Выбрать главу

Прочел Шишигин Барнаульскому напутствие перед своим уходом в Музей ветхостей, скатал в трубочку спальный мешок, поставил стоймя в угол, для надежности камнями дупло свое портативное привалил, чтобы Барнаульский, ворочавшийся на раскладушке, чего доброго под себя мешочек не подстелил и не продырявил его окончательно; расчесал рыжую норвежку металлической расческой, позаимствованной в парикмахерской, и, тщательно попрощавшись с Барнаульским, словно тот в заграничную командировку на раскладушке отбывал, не оглядываясь, покинул дупло.

Барнаульский был действительно красив. Даже утром. Когда у всех людей во рту и в глазах под веками — неприятно. Главной, а значит, и отличительной чертой Барнаульского, помимо всех его красивостей мужских и достоинств, была одна сногсшибательная черта: он никогда не улыбался! Даже во сне. Даже на свиданиях с женщиной. И даже когда его голого, но еще сухого в бане или на море неожиданно дети водой обрызгают. Даже тогда не улыбался. И не только не улыбался — лицо его абсолютно ничего, кроме мраморного достоинства и некой бронзовой загадочности, застывшей раз и навсегда, не выражало. Даже в момент, когда одна из его песен, а именно «Стара Адель моя, стара», из сугубо ресторанной превратилась в достаточно популярную, и ее выдвинули на конкурс вместе с полусотней других шлягеров сезона, и автора музыки, как и всех остальных авторов, показали по союзному телевидению, даже тогда, в этот свой звездный час Аполлон Барнаульский не позволил себе улыбнуться, а все потому, что не знал, как это делается, каким таким человеческим органом ему для этой цели пользоваться, какую в себе кнопку для производства улыбки нажимать — не ведал.

Барнаульский не слыл, да и в действительности не был глупцом, недоумком. У него всего лишь как бы не было… сердца. Нет, не подумайте буквально: насос для перекачки крови у Барнаульского функционировал нормально. У него, похоже, отсутствовала так называемая душа. Всю без остатка вложил он ее в свои песенки, которые иногда до слез трогали ресторанных посетителей. А на прочие жизненные проявления Барнаульскому ее как бы не хватило. Душа ушла в песню, как вода в песок, и лицо Барнаульского стало алебастрово-недвижным, заживо мумифицировалось. Даже в глазах его шоколадных почти не осталось тепла, и не сохранись в них мерцание страсти, сопутствующей мужчине с юных лет и до лет преклонных — иногда, в отдельных случаях, до весьма преклонных, — страсти, способной мертвецов на ноги ставить, не сохранись в нем этой животворящей энергии хотя бы в глазах, — загинул бы наш композитор от внутреннего переохлаждения.

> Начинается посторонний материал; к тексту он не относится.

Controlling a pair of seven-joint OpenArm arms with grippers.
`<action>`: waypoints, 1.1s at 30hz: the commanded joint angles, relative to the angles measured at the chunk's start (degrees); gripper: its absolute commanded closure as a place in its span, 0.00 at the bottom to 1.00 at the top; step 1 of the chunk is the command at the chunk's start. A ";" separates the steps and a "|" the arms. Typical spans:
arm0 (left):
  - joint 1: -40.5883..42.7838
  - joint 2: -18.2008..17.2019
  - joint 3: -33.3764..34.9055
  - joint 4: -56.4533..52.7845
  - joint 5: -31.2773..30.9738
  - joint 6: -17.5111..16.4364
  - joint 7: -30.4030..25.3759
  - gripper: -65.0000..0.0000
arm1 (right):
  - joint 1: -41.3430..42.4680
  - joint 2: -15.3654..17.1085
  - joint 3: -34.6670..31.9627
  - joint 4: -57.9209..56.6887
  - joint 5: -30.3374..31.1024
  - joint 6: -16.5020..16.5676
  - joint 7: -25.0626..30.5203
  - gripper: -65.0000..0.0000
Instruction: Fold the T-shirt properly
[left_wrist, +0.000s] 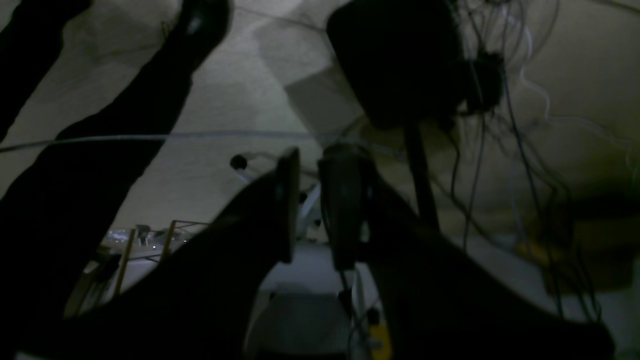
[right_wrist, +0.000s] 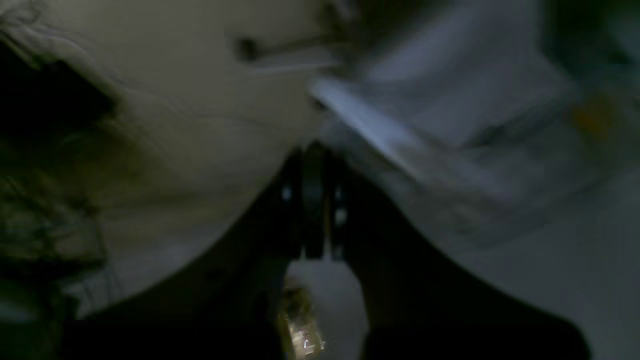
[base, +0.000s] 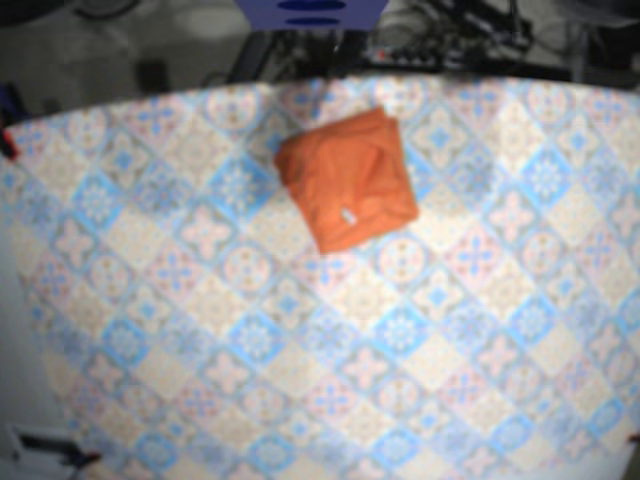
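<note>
We see the orange T-shirt (base: 345, 180) lying folded into a compact, slightly skewed square on the patterned table (base: 200, 330), close to the far edge and about midway along it, a small white tag showing on its near part. In the dim wrist views, our left gripper (left_wrist: 316, 165) holds nothing, with only a narrow gap between its jaws. Our right gripper (right_wrist: 312, 160) has its jaws pressed together, also holding nothing.

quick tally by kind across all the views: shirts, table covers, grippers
orange T-shirt: 1
patterned tablecloth: 1
grippers (left gripper, right gripper): 2
total: 4
</note>
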 joint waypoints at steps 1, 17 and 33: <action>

В биографии Барнаульского, как три дождливых полустаночка, промелькнули три бездетных, безрадостных сожительства. За тридцать три года жизни. Союзы были деловыми, но бесшабашными, нерасчетливыми в результате и потому — ошибочными, с точки зрения самого их устроителя. Его супругами неизменно становились полезные на какое-то время редакторши. Радио, телевидения и Облконцерта — поочередно. Гонорары они ему обеспечивали порой солидные. А вот сердце не зацепила ни одна. Да и как зацепишь… отсутствующее? И Барнаульский, особенно в минуты озарения, то есть сочинения лирических мелодий, страстно мечтал полюбить старомодной платонически-телесной (такой вот коктейль мнился сочинителю) любовью! Иными словами, полюбить бескорыстно, зато уж страстно, с непременными свиданиями, букетами цветов, наблюдениями звезд, радуг, зарниц, северных сияний, спектаклей, музейных экспонатов, а также набухших почек на ветвях и, естественно, листопада.

И, когда в коммуналке Шишигина прозвучало сразу четыре звонка, а доподлинно столько полагалось их произвести человеку, решившему навестить Шишигина, Аполлон молодцевато выпрямился у подоконника, где, глядя на небритые кактусы, полировал свое прекрасное, скульптурное лицо электробритвой «телефункен», выпрямился не столько в ожидании, сколько в предчувствии чего-то необычного и даже больше: приятных в его судьбе перемен.